Gunnels has been instrumental in designing and constructing the newest and largest judicial buildings in the area – the Columbia County Courthouse Annex and Justice Center in Evans, which opened in 2002, and the John H. Ruffin, Jr. Courthouse, which opened in 2012. He’s opened a total of six during his career.

The courthouses are complicated buildings that need extreme attention to the details to ensure security and functionality and promote smooth workflow. Managing case flow and personnel is sort of an abstract work goal. But watching the brick and mortar or a courthouse go up is a particularly satisfying end to years of design and construction work, Gunnels said.

“It’s rewarding,” Gunnels said. “It’s actually one of the few tangible things I can see. ... That’s pretty cool.”

Gunnels said he and his secretary Charlene Crank, with whom he began working when he started working in court administration in 1979, will be retiring at the same time.

“We’ve been a team ever since,” Gunnels said. “She’s been my secretary longer than my wife has been my wife. ... She’s been my right hand for years.”

Gunnels was instrumental in helping to recruit and choose his replacement.

Shaun Brooks, chief of the Columbia County Marshal’s Department, has been hired to take over Gunnels’ position.

Brooks, who has been eying Gunnels’ job or one like it for a few years, has already joined the state council and has been pursuing certifications after graduating with a Masters degree in Business.

“Tom has been a great role model for me,” Brooks said. “He’s experienced it from the ground up. Talking with him has given me great insight into a lot of things.

Brooks said he’s excited to lead the circuit in the next era of court administration, but doesn’t take the job with trepidation of following Gunnels. He sees his predecessor as a resource since he started and molded court administration in the state.

“No one will ever replace Tom, period,” Brooks said. “This is kind of exciting. This is a prestigious opportunity to have.

“What he does is multi-faceted. I know it’s not easy. If I’m going to stay in this (law enforcement) arena, that’s the job I wanted.”

After a nationwide search and interviews with six finalists, the circuit’s eight Superior Court judges agreed that Brooks was the right man for the job.

“There’s always room for new ideas,” Overstreet said. “Shaun has the makings of a professional in that field. ... I think he has the ability to gain that professionalism and understanding of how things work.

“I’m looking forward to having him.”

Brooks has been consulting with Gunnels as he cleans out his offices in the three courthouses.

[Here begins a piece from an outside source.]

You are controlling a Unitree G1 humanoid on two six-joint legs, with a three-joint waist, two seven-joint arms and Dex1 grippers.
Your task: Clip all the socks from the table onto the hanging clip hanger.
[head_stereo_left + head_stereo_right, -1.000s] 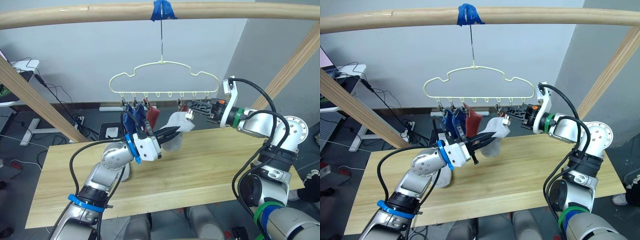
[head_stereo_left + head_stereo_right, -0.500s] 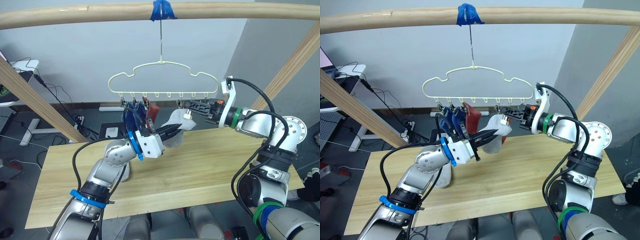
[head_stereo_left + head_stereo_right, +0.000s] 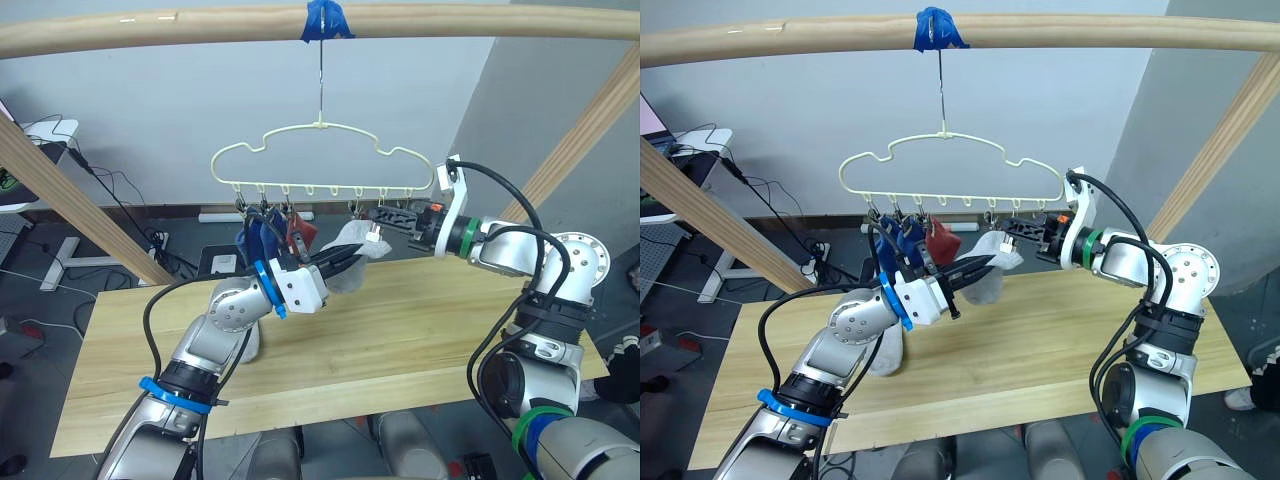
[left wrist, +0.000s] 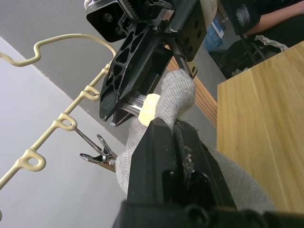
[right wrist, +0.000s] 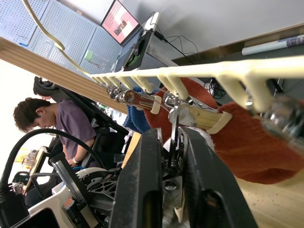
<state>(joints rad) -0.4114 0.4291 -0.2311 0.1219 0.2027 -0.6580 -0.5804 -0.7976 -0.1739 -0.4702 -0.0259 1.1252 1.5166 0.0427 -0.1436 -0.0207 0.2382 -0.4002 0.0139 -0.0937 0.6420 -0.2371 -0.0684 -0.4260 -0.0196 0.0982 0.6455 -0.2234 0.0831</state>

He’ll be training his successor for the last two weeks before his retirement.

“It’s hard to impart 35 years of knowledge in two weeks,” Gunnels said. “We’re excited about him coming on board. He’s got a lot of energy and enthusiasm. He’s a bright young man and I think he’ll do well here.”

In the meantime, Gunnels said he plans to spend some quality time at his favorite Gulf Coast beach with his wife, Necia.

“It’s been a great ride,” Gunnels said. “I worked with great people. ... It’s been a great ride. It really has.”